The media has twisted about EVERYTHING they could, even the DOH report is not accurate! UGH!!!! I often get upset about the articles I read, but then have to realize that they are generally written by people that are so ignorant and I shouldn't waste my time on them. The whole think about there being no clusters really confused me as I read about one in Missiouri and emailed a parent from one in California. If anyone has had the pleasure to watch the videos put out by Ruby and her mom, they hit close to home for us. My daughter is very similar. If you haven't check them out! Hang in there! I am hoping that your daughter is doing well. Oh one more thing about this stupid placebo effect comment....my daughter has been on 3 very harse meds to try to help her and none of them worked even when she was told they would work.
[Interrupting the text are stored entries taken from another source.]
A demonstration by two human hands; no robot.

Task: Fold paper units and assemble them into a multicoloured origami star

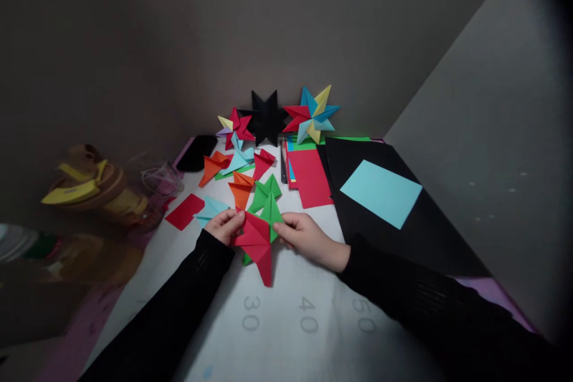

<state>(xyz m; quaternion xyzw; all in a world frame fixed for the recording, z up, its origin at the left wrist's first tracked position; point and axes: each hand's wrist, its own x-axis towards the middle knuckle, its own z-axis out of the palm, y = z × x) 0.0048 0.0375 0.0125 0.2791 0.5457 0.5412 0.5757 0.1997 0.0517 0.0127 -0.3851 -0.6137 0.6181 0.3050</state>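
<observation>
My left hand [225,225] pinches a red folded origami piece [256,240] at its upper left, thumb on top. From the other side my right hand [308,236] grips a green folded origami piece [271,218] by its right edge. The two pieces meet above the white mat, the red one overlapping the green. Whether they are locked together I cannot tell. Just beyond them lie another green folded piece [261,195] and an orange one [242,190]. Beside my left hand rest a light blue folded piece [211,209] and a flat red paper [185,212].
Finished paper stars, including a multicoloured one [312,114] and a black one [265,118], lean against the wall. Red paper [308,176] lies in the middle back. A light blue sheet [380,192] is on black card [430,239] at right. A dark phone-like object [197,153] sits back left.
</observation>
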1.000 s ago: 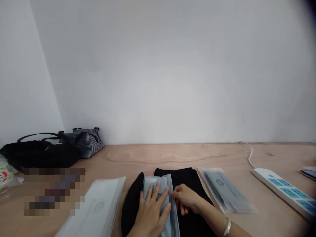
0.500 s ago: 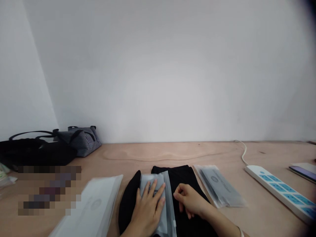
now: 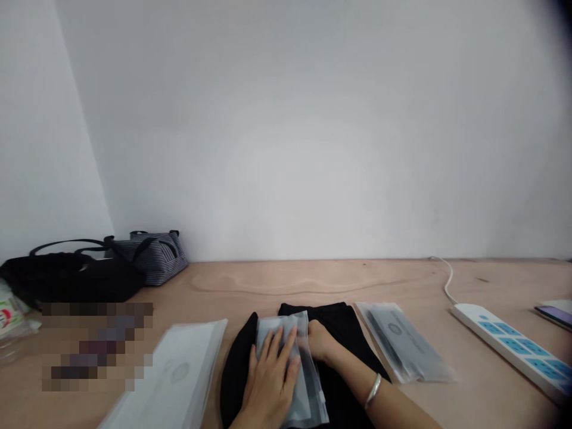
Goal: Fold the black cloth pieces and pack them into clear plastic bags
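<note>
A frosted zip bag point(image 3: 300, 402) lies on folded black fabric point(image 3: 342, 319), with something pale grey inside and a slider on its right edge. My left hand point(image 3: 270, 381) rests flat on the bag, fingers stretched toward its far end. At the bag's upper right edge my right hand point(image 3: 322, 344) is curled, its fingertips showing faintly through the film. Whether those fingertips are inside the bag or under its edge, I cannot tell. A silver bangle point(image 3: 373, 390) circles the right wrist.
Frosted bags point(image 3: 179, 363) with a round printed mark lie on the left. Another filled zip bag point(image 3: 404, 339) is to the right, then a white power strip point(image 3: 509, 345) and a phone point(image 3: 556, 316). Black and striped bags point(image 3: 154, 259) stand at the back left, near a blurred-out patch.
My right hand has moved up and left from above the black fabric to the zip bag's edge, and the film there has lifted slightly. My left hand stays on the bag.
</note>
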Available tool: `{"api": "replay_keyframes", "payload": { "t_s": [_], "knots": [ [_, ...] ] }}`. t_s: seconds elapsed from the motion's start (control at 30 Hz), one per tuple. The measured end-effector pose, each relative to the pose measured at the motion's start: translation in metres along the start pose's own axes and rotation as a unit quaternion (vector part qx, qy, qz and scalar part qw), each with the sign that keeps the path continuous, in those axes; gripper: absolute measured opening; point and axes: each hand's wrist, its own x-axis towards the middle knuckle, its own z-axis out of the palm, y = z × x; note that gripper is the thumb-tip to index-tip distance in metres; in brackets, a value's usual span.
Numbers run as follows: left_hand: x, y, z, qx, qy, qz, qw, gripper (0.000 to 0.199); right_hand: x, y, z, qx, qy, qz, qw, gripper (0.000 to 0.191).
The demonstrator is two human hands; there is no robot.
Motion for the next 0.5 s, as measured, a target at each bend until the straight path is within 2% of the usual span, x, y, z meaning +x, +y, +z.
{"api": "replay_keyframes", "payload": {
  "t_s": [0.13, 0.23, 0.37, 0.5],
  "knots": [
    [-0.001, 0.000, 0.000, 0.004, -0.010, -0.019, 1.000, 0.046, -0.006, 0.001, 0.003, -0.056, 0.072, -0.024, 0.996, 0.026],
    [-0.001, 0.001, -0.001, 0.009, -0.028, -0.029, 0.999, 0.048, -0.012, 0.011, -0.008, -0.101, 0.138, -0.017, 0.985, 0.029],
    [0.001, 0.003, -0.001, 0.024, -0.059, -0.035, 0.997, 0.053, -0.013, 0.029, -0.044, -0.162, 0.212, 0.015, 0.963, 0.030],
    [0.002, 0.003, 0.001, 0.039, -0.057, -0.046, 0.997, 0.055, -0.009, 0.041, -0.082, -0.217, 0.244, 0.042, 0.944, 0.028]
  ]
}}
She started Motrin and was told it may help with the inflammation no gaurentee like the others, that was where we first saw some positive effects. She has been on two sets of antibiotics and steriods as in between she ended up with another throat infection and sinus issues and started gaining tics back. She has just started long-term antibiotics and we are seeing a reduction in the tics and some improvements in the math grade. They are not gone, but better, much better. I hope things are getting better for you too!

 

My email response to the author:

 

WOW, What happened to the girls in Corinth , what happened to the rest of the girls in up to thirty other states & Canada , what happened to ALL the facts , what happened to all the positive tests for Lyme , streptococcus ,igg iga ig4,ige vitamit d def , mycoplasma , M Pneumonia & many other abnormalities . Better question , how much did nys dept of health & dent pay you to spin this . Maybe it really does go much , much higher than that . I suppose fair & unbiased has a price tag . Given the facts & evidence Dr T has presented thus far , i figured this would have been the perfect opportunity for media, dept of health , nih & the medical community as a whole to pool their collective knowledge for the good of humanity but as they remain arrogantly ignorant & deceptive , i find a whole network of parents & doctors heroically working behind the scenes despite trash like you. You really dropped the ball on this one .

truth always overcomes,

 

forgive me people but i felt compelled to respond to the person that sat in front of my daughter & the write that trash.Its even more upsetting that we allowed the interview within 24 hours of spending her 16th birthday in the ER.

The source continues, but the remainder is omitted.